→ **Task prompt**
Write out every line below that includes the word "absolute".

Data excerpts
────────────────────
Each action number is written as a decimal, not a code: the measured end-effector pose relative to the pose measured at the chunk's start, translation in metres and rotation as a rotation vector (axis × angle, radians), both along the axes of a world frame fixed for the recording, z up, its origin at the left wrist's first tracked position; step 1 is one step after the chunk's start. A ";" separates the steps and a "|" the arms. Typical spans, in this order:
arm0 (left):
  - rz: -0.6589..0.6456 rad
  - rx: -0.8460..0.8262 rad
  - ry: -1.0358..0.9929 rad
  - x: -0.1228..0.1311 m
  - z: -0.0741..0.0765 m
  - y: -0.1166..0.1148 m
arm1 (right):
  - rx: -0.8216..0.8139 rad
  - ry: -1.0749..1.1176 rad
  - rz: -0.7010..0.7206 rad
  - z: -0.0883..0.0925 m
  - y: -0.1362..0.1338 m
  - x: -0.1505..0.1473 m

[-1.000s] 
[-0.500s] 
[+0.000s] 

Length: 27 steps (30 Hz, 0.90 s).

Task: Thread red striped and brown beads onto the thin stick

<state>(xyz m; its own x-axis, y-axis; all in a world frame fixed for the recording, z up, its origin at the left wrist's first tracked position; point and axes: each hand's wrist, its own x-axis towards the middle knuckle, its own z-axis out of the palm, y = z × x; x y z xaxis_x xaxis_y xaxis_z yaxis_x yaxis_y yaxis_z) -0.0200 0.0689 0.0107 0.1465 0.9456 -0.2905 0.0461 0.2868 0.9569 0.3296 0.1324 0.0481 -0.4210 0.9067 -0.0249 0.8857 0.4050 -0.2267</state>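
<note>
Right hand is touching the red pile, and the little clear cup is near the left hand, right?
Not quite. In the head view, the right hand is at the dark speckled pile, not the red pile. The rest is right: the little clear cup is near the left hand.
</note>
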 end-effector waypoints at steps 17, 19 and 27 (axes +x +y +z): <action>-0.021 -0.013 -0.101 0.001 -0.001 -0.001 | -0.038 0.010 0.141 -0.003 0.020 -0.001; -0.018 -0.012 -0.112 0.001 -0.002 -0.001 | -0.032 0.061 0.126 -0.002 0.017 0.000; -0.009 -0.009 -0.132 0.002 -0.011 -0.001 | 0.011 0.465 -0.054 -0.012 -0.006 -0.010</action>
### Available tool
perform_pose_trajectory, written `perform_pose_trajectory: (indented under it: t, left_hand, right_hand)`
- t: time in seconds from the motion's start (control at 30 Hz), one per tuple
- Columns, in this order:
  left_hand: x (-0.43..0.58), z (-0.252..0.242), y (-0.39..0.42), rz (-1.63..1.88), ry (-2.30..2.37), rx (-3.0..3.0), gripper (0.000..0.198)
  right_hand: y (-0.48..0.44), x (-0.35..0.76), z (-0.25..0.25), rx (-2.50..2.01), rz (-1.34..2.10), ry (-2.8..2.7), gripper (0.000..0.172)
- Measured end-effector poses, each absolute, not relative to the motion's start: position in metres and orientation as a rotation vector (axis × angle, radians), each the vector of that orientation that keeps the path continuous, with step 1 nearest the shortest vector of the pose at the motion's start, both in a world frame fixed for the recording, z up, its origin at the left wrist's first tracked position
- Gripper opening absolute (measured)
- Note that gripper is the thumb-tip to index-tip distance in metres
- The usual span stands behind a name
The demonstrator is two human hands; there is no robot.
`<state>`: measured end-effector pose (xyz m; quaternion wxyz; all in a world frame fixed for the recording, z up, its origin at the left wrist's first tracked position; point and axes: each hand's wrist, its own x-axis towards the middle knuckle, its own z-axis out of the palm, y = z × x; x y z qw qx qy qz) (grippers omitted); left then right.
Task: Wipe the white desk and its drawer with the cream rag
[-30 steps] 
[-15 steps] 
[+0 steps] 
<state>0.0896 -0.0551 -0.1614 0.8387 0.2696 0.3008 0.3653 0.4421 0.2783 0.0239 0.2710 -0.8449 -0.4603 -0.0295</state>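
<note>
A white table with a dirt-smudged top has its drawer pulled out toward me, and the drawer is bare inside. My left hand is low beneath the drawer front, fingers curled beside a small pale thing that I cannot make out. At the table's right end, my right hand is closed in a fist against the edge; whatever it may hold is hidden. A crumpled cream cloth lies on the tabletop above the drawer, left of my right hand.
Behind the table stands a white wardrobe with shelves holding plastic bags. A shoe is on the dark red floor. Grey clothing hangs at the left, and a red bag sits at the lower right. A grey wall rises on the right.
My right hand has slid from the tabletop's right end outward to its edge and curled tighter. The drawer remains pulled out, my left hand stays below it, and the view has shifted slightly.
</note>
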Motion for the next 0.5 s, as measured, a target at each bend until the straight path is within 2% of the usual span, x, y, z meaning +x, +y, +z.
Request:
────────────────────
→ **Reply**
- Measured end-effector poses, each absolute, not relative to the motion's start: position in metres and orientation as a rotation vector (axis × angle, radians), each the vector of that orientation that keeps the path continuous, with step 1 nearest the shortest vector of the pose at the motion's start, both in a world frame fixed for the recording, z up, its origin at the left wrist's first tracked position
- Gripper opening absolute (measured)

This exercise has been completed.